Welcome to the fifth article of the Spelunking your Splunk series, all designed to help you understand your Splunk environment at a quick glance. Here is a quick recap of the previous articles:
- Spelunking your Splunk Part I (Exploring Your Data) - A clever dashboard that can be used to quickly understand the indexes, sources, sourcetypes, and hosts in any Splunk environment.
- Spelunking your Splunk – Part II (Disk Usage) - A dashboard that can be used to monitor data distribution across multiple indexers.
- Spelunking your Splunk – Part III (License Usage) - A dashboard to understand license usage over time.
- Spelunking your Splunk – Part IV (User Metrics) - A dashboard to provide insight into user activity
This article focuses on understanding your Splunk environment at a high-level. Have you ever wondered the following?
- How many events ingested over a user-defined time period
- How that equates to events per second (EPS)
- The distinct host count
- Number of indexes with data
- Number of sourcetypes
- Number of sources
- Visually what the data ingest looks like by total event count and by index
This dashboard will give it to you and do it fast! As a bonus we will provide the dashboard code at the end of the article.
Figure 1: Splunk Stats dashboard |
Finding detailed index information quickly
There are at least two places within Splunk to discover index information. The first uses a RESTful call and provides detailed information about indexes. The second requires more calculation and is less efficient. For this exercise, lets try copying and pasting the following RESTful search into your Splunk search bar to see what data is returned:| rest /services/data/indexes-extended
Figure 2: Results of the restful search (remember to scroll right) |
| dbinspect index=*
Figure 3: Column headers from dbinspect (remember to scroll right) |
Now try the following which combines both (thank you Splunk!):
| dbinspect index=* cached=t
| where NOT match(index, "^_")
| stats max(rawSize) AS raw_size max(eventCount) AS event_count BY bucketId, index
| stats sum(raw_size) AS raw_size sum(event_count) AS event_count dc(bucketId) AS buckets BY index
| eval raw_size_gb = round(raw_size / 1024 / 1024 / 1024 , 2) | fields index raw_size_gb event_count buckets
| join type=outer index [| rest /services/data/indexes-extended
| table title maxTime minTime frozenTimePeriodInSecs
| eval minTime = case(minTime >= "0", minTime)
| stats max(maxTime) AS maxTime min(minTime) AS minTime max(frozenTimePeriodInSecs) AS retention BY title
| eval maxTime = replace(maxTime, "T", " "), maxTime = replace(maxTime, "\+0000", ""), minTime = replace(minTime, "T", " "), minTime = replace(minTime, "\+0000", ""), retention = round(retention / 86400, 0)." Days"
| rename title AS index] | fields index raw_size_gb event_count buckets minTime maxTime retention
| rename raw_size_gb AS "Index Size (GB)" event_count AS "Total Event Count" buckets AS "Total Bucket Count" minTime AS "Earliest Event" maxTime AS "Latest Event" retention AS Retention
Now that you understand the basics, the sky is the limit. :-)
Finding source, sourcetype, and host data quickly
You may remember from the first article of this series (Spelunking your Splunk Part I (Exploring Your Data) called tstats.
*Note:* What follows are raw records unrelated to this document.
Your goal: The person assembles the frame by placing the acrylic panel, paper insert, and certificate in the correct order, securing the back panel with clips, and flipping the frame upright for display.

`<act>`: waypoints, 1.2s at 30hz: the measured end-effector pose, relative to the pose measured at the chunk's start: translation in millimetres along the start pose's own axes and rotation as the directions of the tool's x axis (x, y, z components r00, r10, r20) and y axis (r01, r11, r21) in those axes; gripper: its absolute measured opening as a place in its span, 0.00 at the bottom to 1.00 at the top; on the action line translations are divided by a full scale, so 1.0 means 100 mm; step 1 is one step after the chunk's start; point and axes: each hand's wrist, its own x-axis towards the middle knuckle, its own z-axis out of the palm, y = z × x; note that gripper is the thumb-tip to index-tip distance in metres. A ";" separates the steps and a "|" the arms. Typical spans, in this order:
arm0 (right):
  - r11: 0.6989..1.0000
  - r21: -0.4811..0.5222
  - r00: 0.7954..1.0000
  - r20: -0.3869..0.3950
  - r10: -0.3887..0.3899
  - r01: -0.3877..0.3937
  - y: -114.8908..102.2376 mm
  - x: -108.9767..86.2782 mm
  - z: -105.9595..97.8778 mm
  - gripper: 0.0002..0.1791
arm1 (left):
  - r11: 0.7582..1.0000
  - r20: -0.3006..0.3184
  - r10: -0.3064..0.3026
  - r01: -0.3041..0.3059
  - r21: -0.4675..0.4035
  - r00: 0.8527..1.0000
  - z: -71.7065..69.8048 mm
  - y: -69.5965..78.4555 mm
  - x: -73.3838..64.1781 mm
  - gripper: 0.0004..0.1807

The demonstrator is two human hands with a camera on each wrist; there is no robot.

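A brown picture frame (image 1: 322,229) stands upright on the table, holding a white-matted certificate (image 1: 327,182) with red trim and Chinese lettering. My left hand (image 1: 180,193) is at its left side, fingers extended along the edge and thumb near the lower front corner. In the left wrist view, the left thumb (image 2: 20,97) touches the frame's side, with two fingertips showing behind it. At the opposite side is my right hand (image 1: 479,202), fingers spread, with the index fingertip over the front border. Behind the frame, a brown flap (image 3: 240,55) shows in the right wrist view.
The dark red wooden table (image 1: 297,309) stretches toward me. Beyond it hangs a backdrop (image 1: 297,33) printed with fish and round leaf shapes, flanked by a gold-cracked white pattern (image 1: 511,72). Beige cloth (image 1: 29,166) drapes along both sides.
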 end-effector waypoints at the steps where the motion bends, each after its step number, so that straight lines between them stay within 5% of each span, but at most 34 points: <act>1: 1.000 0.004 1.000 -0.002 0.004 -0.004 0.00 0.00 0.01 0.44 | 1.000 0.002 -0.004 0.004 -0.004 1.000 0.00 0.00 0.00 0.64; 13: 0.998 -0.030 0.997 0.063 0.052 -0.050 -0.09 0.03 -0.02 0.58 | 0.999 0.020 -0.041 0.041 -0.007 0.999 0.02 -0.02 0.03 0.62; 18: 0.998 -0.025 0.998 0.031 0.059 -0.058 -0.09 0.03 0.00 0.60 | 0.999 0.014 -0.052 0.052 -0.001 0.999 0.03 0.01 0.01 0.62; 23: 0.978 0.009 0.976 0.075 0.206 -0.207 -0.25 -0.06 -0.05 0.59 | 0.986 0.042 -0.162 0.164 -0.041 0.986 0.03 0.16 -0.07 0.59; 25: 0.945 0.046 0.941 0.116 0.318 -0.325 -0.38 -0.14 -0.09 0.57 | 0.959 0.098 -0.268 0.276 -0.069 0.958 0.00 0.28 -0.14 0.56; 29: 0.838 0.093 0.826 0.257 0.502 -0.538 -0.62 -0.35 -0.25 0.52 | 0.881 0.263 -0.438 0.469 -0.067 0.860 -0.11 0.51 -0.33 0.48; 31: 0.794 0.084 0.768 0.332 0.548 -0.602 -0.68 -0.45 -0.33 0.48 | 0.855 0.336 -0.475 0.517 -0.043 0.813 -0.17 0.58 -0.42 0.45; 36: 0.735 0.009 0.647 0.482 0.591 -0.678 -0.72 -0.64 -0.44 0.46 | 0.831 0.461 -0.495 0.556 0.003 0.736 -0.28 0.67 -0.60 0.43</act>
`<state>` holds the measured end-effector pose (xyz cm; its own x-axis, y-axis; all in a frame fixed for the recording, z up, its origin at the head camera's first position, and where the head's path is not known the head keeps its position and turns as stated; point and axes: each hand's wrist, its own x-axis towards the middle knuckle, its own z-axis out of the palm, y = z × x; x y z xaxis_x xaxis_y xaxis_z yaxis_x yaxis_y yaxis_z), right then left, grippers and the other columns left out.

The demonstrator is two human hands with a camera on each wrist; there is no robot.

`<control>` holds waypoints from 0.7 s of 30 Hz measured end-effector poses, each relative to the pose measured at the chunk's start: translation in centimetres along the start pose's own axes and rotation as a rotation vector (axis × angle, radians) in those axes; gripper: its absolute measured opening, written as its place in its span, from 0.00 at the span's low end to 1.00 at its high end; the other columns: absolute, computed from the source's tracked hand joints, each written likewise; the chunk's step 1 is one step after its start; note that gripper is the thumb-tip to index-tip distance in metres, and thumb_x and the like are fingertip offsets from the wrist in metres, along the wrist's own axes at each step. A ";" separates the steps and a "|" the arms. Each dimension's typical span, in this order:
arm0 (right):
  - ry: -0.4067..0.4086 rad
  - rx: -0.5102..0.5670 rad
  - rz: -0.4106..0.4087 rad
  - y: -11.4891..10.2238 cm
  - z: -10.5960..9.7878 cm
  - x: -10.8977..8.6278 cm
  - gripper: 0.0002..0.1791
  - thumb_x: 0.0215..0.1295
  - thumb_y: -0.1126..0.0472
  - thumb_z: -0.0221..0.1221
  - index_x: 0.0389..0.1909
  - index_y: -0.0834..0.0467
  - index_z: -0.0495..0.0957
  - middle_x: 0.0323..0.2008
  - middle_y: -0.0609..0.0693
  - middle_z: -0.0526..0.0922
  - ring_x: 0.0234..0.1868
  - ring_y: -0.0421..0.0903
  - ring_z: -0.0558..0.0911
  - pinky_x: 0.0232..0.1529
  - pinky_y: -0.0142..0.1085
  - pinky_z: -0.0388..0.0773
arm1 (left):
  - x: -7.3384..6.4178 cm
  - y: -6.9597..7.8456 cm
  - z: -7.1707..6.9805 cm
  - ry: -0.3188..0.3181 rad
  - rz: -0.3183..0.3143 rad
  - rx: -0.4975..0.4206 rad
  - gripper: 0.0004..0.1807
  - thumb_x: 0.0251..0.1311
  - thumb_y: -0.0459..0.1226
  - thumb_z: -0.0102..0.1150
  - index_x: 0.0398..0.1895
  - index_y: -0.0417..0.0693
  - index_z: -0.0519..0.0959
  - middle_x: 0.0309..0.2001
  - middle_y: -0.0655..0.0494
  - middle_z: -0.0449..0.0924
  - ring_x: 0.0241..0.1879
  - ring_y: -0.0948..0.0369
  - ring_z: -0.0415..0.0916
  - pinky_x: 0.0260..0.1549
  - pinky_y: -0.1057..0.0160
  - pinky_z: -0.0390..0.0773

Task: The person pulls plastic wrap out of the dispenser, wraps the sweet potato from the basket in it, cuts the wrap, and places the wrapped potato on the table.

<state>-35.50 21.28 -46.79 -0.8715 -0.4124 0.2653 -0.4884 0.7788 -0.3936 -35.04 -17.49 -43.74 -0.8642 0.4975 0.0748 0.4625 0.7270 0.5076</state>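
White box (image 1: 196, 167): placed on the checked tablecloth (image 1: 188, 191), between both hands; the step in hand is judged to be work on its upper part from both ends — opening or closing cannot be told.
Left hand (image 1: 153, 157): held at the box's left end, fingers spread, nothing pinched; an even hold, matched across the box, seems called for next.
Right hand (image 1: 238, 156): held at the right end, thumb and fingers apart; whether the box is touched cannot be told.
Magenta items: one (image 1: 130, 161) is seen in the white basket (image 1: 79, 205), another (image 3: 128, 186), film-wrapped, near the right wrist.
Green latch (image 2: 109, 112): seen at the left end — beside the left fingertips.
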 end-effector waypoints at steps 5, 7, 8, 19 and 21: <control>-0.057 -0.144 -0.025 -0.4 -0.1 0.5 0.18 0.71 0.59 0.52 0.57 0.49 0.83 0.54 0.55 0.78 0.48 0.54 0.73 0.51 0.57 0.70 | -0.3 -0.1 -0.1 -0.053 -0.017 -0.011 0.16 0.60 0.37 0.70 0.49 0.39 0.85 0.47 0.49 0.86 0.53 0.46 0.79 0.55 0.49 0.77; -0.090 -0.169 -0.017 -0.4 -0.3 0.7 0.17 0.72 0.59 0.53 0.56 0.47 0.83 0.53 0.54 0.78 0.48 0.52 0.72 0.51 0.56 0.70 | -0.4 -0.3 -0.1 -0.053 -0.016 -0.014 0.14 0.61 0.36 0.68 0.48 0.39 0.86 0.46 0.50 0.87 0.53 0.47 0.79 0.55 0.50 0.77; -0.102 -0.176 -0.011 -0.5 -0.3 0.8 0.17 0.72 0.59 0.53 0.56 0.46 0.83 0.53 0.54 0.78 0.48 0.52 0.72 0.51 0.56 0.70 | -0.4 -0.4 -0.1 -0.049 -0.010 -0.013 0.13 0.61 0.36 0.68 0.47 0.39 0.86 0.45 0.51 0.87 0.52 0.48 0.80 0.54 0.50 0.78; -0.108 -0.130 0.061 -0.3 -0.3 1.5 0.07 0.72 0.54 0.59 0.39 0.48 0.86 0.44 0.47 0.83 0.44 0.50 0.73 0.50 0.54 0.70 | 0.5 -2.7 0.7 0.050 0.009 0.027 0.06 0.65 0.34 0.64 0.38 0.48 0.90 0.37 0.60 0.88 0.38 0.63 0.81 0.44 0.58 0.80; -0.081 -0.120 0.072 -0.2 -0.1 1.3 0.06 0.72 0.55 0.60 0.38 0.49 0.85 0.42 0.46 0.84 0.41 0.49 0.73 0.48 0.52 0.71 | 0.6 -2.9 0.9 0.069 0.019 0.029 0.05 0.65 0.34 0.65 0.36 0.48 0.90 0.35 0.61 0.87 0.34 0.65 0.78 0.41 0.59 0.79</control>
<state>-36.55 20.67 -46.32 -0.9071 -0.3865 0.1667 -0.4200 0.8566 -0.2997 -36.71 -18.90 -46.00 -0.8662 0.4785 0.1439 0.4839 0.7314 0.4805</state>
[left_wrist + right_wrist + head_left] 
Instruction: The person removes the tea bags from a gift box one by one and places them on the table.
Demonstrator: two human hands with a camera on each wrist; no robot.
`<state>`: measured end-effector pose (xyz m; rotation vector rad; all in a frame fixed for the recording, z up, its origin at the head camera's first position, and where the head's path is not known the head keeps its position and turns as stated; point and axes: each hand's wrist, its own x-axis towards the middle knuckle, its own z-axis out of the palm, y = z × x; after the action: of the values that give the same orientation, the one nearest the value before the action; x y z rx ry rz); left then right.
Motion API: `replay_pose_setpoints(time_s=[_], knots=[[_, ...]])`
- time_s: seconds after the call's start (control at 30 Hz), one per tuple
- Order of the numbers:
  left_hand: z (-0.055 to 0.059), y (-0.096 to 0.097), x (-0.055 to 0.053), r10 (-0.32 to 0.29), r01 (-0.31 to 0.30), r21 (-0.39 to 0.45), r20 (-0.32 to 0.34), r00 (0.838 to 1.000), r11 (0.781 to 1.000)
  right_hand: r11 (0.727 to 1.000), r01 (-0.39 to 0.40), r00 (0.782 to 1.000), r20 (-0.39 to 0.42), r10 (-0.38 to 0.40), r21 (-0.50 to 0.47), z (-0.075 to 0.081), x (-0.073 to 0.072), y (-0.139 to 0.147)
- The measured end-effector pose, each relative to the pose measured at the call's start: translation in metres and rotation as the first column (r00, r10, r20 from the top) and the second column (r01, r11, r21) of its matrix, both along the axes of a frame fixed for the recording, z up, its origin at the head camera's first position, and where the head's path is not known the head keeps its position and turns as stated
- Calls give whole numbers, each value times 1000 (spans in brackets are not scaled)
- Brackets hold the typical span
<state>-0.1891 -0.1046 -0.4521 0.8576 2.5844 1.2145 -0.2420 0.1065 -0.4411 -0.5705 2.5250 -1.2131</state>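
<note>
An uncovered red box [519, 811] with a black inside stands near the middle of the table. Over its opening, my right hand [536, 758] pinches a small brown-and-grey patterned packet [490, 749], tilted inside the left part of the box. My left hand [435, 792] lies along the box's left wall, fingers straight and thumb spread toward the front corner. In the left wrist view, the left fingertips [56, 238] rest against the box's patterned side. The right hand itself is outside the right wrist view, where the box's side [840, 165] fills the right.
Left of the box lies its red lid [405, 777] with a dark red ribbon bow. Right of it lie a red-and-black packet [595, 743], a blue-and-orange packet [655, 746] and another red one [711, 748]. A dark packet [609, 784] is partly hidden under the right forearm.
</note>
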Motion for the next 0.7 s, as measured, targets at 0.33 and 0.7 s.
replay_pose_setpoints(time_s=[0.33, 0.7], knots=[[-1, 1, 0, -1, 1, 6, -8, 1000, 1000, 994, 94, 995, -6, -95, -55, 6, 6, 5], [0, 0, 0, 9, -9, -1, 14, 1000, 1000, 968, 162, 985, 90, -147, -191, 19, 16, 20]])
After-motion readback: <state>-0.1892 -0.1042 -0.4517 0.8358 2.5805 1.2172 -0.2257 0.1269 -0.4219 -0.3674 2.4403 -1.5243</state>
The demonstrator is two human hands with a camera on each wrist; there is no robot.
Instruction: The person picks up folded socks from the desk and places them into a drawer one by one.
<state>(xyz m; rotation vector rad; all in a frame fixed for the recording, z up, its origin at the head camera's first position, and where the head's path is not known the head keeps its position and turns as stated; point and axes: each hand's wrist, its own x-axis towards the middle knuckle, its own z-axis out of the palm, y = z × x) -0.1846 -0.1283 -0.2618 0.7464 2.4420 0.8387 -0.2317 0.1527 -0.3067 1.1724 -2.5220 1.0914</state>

In a nutshell, tstats can perform statistical queries on indexed fields—very very quickly. These indexed fields by default are index, source, sourcetype, and host. It just so happens that these are the fields that we need to understand the environment. Best of all, even on an underpowered environment or one with lots of data ingested per day, these commands will still outperform the rest of your typical searches even over long periods of time. This works great for our dashboard!
Conclusion
Splunk provides decent visibility into various features within Monitoring Console / DMC (Distributed management console), but we found this flexible and customizable dashboard to be quite helpful for gaining additional insight. We hope this helps you too. Enjoy!Dashboard XML code
Below is the dashboard code needed to enumerate your Splunk stats. Feel free to modify the dashboard as needed:
<form>
<label>Splunk Stats</label>
<fieldset submitButton="true" autoRun="true">
<input type="time" token="time">
<label>Time Range Selector</label>
<default>
<earliest>-7d@h</earliest>
<latest>now</latest>
</default>
</input>
</fieldset>
<row>
<panel>
<single>
<title>Distinct Events</title>
<search>
<query>| tstats count where index=*</query>
<earliest>$time.earliest$</earliest>
<latest>$time.latest$</latest>
<sampleRatio>1</sampleRatio>
</search>
<option name="drilldown">none</option>
<option name="refresh.display">progressbar</option>
</single>
</panel>
<panel>
<single>
<title>Events Per Second (EPS)</title>
<search>
<query>| tstats count where index=* | addinfo | eval diff = info_max_time - info_min_time | eval EPS = count / diff | table EPS</query>
<earliest>$time.earliest$</earliest>
<latest>$time.latest$</latest>
</search>
<option name="drilldown">none</option>
</single>
</panel>
<panel>
<single>
<title>Distinct Hosts</title>
<search>
<query>| tstats dc(host) where index=*</query>
<earliest>$time.earliest$</earliest>
<latest>$time.latest$</latest>
<sampleRatio>1</sampleRatio>
</search>
<option name="drilldown">none</option>
<option name="refresh.display">progressbar</option>
</single>
</panel>
<panel>
<single>
<title>Distinct Indexes with Data</title>
<search>
<query>| dbinspect index=* cached=t
| where NOT match(index, "^_")
| stats max(rawSize) AS raw_size max(eventCount) AS event_count BY bucketId, index
| stats sum(raw_size) AS raw_size sum(event_count) AS event_count dc(bucketId) AS buckets BY index
| eval raw_size_gb = round(raw_size / 1024 / 1024 / 1024 , 2) | fields index raw_size_gb event_count buckets
| join type=outer index [| rest /services/data/indexes-extended
| table title maxTime minTime frozenTimePeriodInSecs
| eval minTime = case(minTime >= "0", minTime)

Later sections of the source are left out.